BEGIN

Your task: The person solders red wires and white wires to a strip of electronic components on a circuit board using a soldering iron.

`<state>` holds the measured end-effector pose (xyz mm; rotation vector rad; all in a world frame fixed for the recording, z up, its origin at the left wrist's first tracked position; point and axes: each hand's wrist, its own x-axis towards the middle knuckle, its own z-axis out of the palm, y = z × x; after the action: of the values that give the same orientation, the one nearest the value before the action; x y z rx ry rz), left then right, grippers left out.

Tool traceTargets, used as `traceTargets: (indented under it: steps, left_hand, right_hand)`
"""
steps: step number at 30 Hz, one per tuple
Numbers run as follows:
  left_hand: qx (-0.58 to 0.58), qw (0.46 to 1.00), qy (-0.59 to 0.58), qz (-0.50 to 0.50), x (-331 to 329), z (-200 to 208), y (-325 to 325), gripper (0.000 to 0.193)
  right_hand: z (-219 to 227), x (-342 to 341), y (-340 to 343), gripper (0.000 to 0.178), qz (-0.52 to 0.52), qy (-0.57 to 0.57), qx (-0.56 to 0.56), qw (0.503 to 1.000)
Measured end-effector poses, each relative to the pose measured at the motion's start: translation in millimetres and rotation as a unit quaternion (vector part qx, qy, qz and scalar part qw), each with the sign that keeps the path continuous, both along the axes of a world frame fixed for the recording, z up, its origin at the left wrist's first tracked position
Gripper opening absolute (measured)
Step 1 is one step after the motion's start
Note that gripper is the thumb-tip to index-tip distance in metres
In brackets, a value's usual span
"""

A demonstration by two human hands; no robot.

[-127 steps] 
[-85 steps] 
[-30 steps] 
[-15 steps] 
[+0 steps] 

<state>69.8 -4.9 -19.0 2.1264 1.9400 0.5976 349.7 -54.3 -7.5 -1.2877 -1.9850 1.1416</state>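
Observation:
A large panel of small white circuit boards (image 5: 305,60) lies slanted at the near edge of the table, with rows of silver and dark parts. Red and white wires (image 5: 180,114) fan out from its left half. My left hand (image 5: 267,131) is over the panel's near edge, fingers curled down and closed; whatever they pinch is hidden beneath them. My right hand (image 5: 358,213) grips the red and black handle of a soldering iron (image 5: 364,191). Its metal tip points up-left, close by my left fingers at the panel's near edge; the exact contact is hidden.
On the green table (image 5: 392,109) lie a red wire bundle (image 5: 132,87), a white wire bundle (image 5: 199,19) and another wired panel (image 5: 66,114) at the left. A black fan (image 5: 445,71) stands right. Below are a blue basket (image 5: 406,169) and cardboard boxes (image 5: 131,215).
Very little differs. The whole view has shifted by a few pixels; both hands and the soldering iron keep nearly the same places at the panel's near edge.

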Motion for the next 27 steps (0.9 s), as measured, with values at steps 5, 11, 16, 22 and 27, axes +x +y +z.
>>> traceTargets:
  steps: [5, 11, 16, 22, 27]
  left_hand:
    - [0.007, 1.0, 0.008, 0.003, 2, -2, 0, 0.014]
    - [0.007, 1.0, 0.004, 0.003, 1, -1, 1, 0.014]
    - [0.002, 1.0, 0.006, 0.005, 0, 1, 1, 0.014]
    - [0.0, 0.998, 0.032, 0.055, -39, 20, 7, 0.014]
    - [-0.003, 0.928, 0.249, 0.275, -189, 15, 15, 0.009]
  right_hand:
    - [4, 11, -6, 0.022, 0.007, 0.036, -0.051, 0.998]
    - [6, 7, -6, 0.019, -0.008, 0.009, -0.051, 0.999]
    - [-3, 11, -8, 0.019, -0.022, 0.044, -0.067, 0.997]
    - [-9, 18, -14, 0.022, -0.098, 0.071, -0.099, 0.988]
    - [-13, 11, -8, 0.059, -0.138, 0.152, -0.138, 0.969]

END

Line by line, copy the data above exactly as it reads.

Your task: The person solders red wires and white wires to a strip of electronic components on a circuit board using a soldering iron.

`<state>` holds the measured end-effector pose (xyz mm; rotation vector rad; all in a world frame fixed for the recording, z up, its origin at the left wrist's first tracked position; point and axes: each hand's wrist, its own x-axis towards the middle knuckle, its own z-axis out of the palm, y = z × x; after the action: of the values that give the same orientation, the one nearest the value before the action; x y z rx ry rz), left then right, grippers left out.

Tool traceTargets, used as `traceTargets: (indented under it: steps, left_hand, right_hand)`
"""
steps: step number at 30 Hz, one per tuple
Numbers run as follows:
  left_hand: qx (-0.58 to 0.58), qw (0.46 to 1.00), qy (-0.59 to 0.58), qz (-0.50 to 0.50), x (-331 to 329), z (-200 to 208), y (-325 to 325), gripper (0.000 to 0.193)
  right_hand: z (-219 to 227), x (-342 to 341), y (-340 to 343), gripper (0.000 to 0.178), qz (-0.52 to 0.52), qy (-0.57 to 0.57), qx (-0.56 to 0.56), qw (0.503 to 1.000)
Measured end-effector poses, each relative to the pose measured at the motion's start: translation in millimetres and rotation as a unit quaternion (vector part qx, qy, qz and scalar part qw), each with the sign that keeps the path continuous, both along the axes of a world frame fixed for the recording, z up, its origin at the left wrist's first tracked position
Gripper opening absolute (measured)
Step 1 is one step after the motion's start
Note that gripper is the thumb-tip to index-tip distance in metres
In brackets, a value's usual span
"""

A demonstration by two human hands; no robot.

[-127 steps] 
[-85 steps] 
[-30 steps] 
[-15 steps] 
[+0 steps] 

<state>69.8 -4.9 -19.0 2.1264 1.9400 0.5976 349.7 -54.3 -7.5 -1.2877 -1.9850 1.1416</state>
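Observation:
A large panel of small white circuit boards (image 5: 305,60) lies slanted at the near edge of the table, with rows of silver and dark parts. Red and white wires (image 5: 180,114) fan out from its left half. My left hand (image 5: 267,131) is over the panel's near edge, fingers curled down and closed; whatever they pinch is hidden beneath them. My right hand (image 5: 358,213) grips the red and black handle of a soldering iron (image 5: 364,191). Its metal tip points up-left, close by my left fingers at the panel's near edge; the exact contact is hidden.
On the green table (image 5: 392,109) lie a red wire bundle (image 5: 132,87), a white wire bundle (image 5: 199,19) and another wired panel (image 5: 66,114) at the left. A black fan (image 5: 445,71) stands right. Below are a blue basket (image 5: 406,169) and cardboard boxes (image 5: 131,215).
Very little differs. The whole view has shifted by a few pixels; both hands and the soldering iron keep nearly the same places at the panel's near edge.
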
Motion for the next 27 steps (0.9 s), as measured, with values at steps 5, 11, 16, 22 and 27, axes +x +y +z.
>>> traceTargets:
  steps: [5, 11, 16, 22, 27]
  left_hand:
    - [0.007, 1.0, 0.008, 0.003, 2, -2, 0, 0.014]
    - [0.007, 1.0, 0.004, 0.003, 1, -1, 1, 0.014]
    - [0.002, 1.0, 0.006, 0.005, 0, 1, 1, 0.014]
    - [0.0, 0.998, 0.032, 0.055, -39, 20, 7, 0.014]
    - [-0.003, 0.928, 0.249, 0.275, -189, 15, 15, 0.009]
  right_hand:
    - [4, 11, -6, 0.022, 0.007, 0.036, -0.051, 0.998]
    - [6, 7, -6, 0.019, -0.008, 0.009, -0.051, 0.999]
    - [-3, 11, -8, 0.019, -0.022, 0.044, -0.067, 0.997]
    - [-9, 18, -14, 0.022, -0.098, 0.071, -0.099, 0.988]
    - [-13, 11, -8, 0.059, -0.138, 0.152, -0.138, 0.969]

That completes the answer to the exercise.